Elle fait partie des phénols (cycle aromatique avec une fonction alcool) présentant en plus une chaîne latérale carbonée lui conférant un comportement hydrophobe.

Elle est présente dans l’organisme sous forme d’ester de tocophérol. Son absorption intestinale justifie les sels biliaires et une lipase pancréatique. Une fois dans l’entérocyte, elle est incorporée dans les chylomicrons, passe dans la lymphe et le sang puis, est récupérée par le foie et distribuée aux tissus par les lipoprotéines HDL et LDL.

Elle peut être stockée dans le foie, tissu adipeux, glandes surrénales.

Elle a un rôle d’antioxydant essentiellement pour assurer la stabilité des membranes cellulaires. Ceci est important surtout au niveau des cellules sanguines : plaquettes et hématies (limite l’hémolyse(++)).

Elle agit en synergie avec la vitamine C, cette dernière régénérant la vitamine E dans le foie suite à son travail de neutralisation des RL.

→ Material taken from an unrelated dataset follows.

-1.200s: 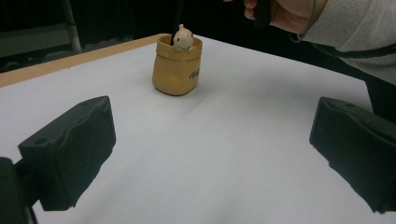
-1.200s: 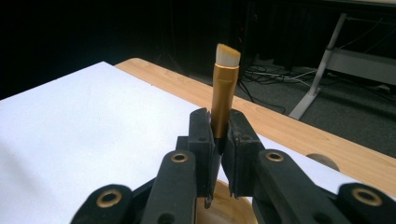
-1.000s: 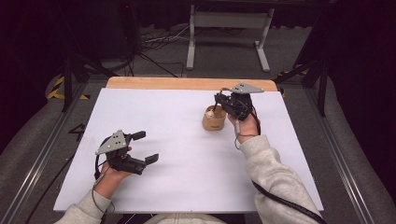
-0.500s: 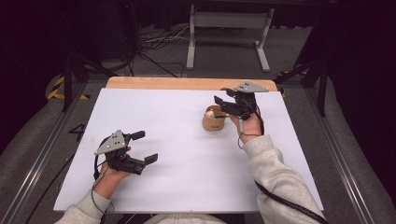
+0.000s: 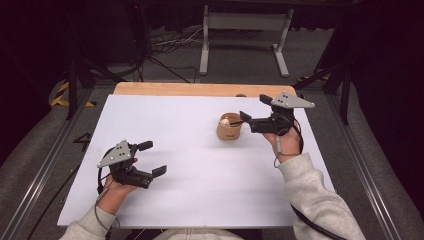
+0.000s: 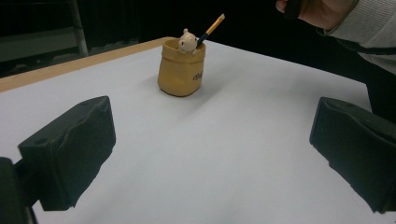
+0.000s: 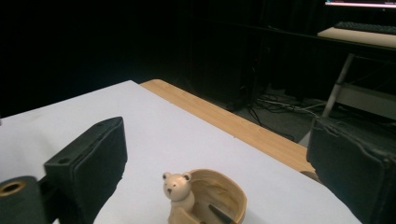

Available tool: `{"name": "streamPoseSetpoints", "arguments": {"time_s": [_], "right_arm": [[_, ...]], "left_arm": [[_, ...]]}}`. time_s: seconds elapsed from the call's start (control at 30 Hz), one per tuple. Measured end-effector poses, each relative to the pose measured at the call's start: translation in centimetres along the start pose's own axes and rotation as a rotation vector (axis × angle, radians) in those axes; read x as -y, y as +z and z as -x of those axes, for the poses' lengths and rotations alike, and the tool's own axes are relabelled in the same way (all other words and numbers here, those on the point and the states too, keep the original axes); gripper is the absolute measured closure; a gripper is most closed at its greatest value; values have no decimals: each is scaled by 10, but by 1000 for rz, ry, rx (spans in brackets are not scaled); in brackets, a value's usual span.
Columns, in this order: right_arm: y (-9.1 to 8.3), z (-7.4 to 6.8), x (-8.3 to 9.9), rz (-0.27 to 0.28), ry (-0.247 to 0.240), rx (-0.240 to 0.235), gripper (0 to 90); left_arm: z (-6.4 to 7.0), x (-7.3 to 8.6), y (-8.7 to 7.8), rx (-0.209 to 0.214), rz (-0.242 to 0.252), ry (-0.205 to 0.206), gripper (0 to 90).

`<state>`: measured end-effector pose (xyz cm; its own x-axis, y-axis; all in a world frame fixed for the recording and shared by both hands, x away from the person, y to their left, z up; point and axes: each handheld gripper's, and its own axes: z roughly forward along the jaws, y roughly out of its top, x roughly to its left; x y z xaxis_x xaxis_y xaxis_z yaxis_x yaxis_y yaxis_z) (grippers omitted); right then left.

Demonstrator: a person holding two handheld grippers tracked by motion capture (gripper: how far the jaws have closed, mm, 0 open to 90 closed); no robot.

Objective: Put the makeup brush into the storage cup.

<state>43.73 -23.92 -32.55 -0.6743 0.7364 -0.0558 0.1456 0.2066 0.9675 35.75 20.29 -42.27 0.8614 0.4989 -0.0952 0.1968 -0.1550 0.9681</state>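
Left gripper view, nearest first: left gripper [image 6: 224, 154] has jaws spread wide, nothing between them, only bare white table [image 6: 233, 140]. Past that, upper centre of frame, the pen pot [image 6: 181, 67] stands upright, a small bear figure [image 6: 187, 41] on its rim and a pencil [image 6: 211, 29] leaning out toward upper right.

High view: left gripper [image 5: 146, 159] sits lower left, well apart from the pot. Pen pot [image 5: 229, 127] is right of centre, upper half of frame. Right gripper [image 5: 250, 114] is just beside it on the right, jaws apart, holding nothing; its lower jaw looks close to the pencil end, contact can't be judged.

Right gripper view: pot [image 7: 219, 201] is bottom centre between the open jaws, below them, pencil tip visible inside.

Handling, as judgement: pot looks like glazed ceramic, so rigid, smooth, likely slippery and chippable; moderately weighted, stable base. Bear is a weak protrusion, avoid it. Best grip is across the body below the rim, or one wall pinched at the rim opposite the bear. Pencil is light and stiff; pinch mid-shaft, lift along its lean to avoid tipping the pot.
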Motion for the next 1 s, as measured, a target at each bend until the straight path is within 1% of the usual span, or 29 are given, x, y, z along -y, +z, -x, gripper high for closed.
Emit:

La forme synthétique comprend 8 isomères mais un seul d'entre eux est sélectionné par le foie pour être remis en circulation et distribué dans les tissus, la forme naturelle RRR-d-alpha-tocophérol. Cette forme naturelle s’avère par ailleurs avoir une bio-disponibilité 2 fois supérieure à la forme synthétique.

 

Il est donc très peu efficace d'employer la forme synthétique de VitE.

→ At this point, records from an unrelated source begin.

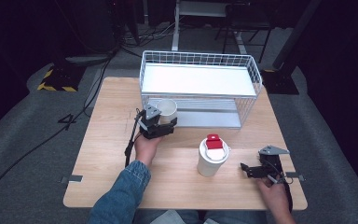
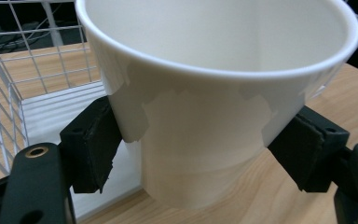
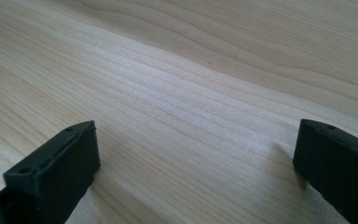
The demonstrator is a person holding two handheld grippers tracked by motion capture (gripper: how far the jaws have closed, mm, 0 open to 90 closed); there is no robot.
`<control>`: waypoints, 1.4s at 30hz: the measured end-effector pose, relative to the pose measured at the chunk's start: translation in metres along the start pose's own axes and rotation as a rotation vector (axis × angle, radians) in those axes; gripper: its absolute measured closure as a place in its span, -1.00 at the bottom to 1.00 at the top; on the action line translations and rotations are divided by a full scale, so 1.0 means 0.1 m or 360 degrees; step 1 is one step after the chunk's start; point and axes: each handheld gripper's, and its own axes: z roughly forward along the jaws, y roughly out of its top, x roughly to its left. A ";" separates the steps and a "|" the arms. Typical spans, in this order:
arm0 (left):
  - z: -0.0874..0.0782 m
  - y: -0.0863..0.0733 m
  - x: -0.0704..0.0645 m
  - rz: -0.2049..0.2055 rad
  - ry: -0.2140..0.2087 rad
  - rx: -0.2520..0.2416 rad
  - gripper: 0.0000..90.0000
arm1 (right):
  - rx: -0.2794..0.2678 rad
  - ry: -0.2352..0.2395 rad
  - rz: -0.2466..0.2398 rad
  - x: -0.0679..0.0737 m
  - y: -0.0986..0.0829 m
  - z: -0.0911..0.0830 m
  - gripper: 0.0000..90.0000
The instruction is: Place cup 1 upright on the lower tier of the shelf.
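The left gripper (image 1: 161,125) holds an open white cup (image 1: 166,110) right at the front of the wire basket (image 1: 256,77).

In the left gripper view, the 2 black pads (image 2: 91,149) press on both sides of the cup (image 2: 214,112), so the cup is squeezed tight and sits low over the wooden table (image 1: 116,135), just by the basket's bottom shelf (image 2: 56,109). I think the step is putting this cup on that bottom shelf (the cup looks a bit tilted). Next, the hand needs to push it forward under the top shelf, set it down flat, then let go. The right gripper (image 1: 254,170) rests on the table with its jaws wide apart and nothing in them. A second cup with a red and white lid (image 1: 212,156) stands near it, waiting.
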 end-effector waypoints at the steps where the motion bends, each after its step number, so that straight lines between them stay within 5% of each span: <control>1: 0.00 0.00 0.00 0.0000 0.0000 0.0000 -0.50 | 0.0000 0.0000 0.0000 0.00 0.00 0.00 -0.99; 17: 0.29 -0.05 0.11 -0.0058 0.0099 -0.0106 -0.50 | 0.0000 -0.0001 0.0001 0.00 0.00 0.00 -0.99; 22: 0.34 -0.06 0.11 0.0002 0.0152 -0.0120 -0.50 | 0.0000 -0.0001 0.0000 0.00 0.00 0.00 -0.99; 27: 0.41 -0.10 0.17 -0.0035 0.0190 -0.0131 -0.50 | 0.0000 0.0000 0.0000 0.00 0.00 0.00 -0.99; 42: 0.54 -0.06 0.14 -0.0023 0.0140 -0.0047 -0.50 | 0.0000 0.0000 0.0000 0.00 0.00 0.00 -0.99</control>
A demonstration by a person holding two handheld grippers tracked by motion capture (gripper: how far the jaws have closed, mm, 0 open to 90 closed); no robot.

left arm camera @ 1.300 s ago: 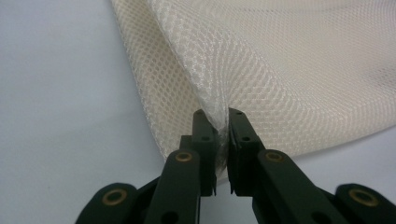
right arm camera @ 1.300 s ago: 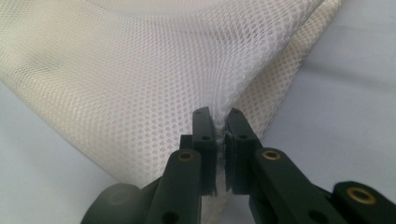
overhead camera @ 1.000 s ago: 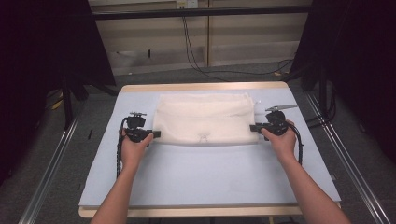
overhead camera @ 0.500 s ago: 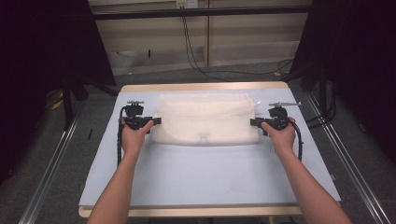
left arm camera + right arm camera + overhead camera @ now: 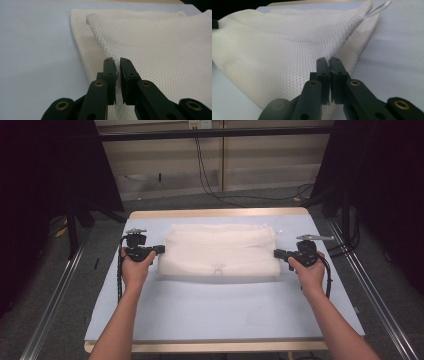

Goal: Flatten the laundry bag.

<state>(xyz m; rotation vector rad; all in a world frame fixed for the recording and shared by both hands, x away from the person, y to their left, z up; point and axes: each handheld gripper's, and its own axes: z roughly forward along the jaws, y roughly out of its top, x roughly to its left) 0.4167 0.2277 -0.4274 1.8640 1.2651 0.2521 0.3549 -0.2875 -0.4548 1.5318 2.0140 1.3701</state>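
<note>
White mesh cloth [image 5: 220, 251] is lying folded across the far half of the table [image 5: 210, 305], w/ a doubled layer showing at both ends. Left gripper [image 5: 159, 249] is pinching the cloth's left edge, jaws nearly together w/ mesh between them; right gripper [image 5: 276, 254] is doing the same at the cloth's right edge. Looks like one fold is done & both ends are being held, prob. for another fold or a lift. Table in front of the cloth is bare, so there's room to bring it forward.
</note>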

Elle a des propriétés antioxydantes qui sont impliquées dans la stabilisation des membranes cellulaires. Les mitochondries, qui sont génératrices de radicaux libres, contiennent de forts taux de vitamine E dans leur membrane lipidique, constituée d’acides-gras polyinsaturés et soumise au stress oxydant. La vitamine E agit comme réducteur (donneur de H+) au sein de la phase lipidique des phospholipides membranaires. On sait depuis longtemps que la vitamine E stabilise in vitro les acides gras insaturés et les protège contre le rancissement qui s'effectue en présence d'oxygène. Elle réagit avec les radicaux peroxyles issus des acides gras. Elle interrompt ainsi la réaction en chaîne de la peroxydation lipidique dans les membranes cellulaires.

Vitamine E naturelle protègeant de l'oxydation les lipides circulants et les lipides des membranes cellulaires et mitochondriales est impliquée dans la stabilisation des membranes. Ceci est important surtout au niveau des cellules sanguines, plaquettes et hématies en limitant l’hémolyse.

De nombreuses études épidémiologiques et cliniques montrent que la supplémentation est bénéfique dans la prévention des maladies cardiovasculaires, du cancer de côlon.

La vitamine E a également un effet bénéfique sur le taux de cholestérol. Elle pourrait aussi protéger de la maladie de Parkinson en empêchant l’oxydation des acides gras oméga-3 et du fer.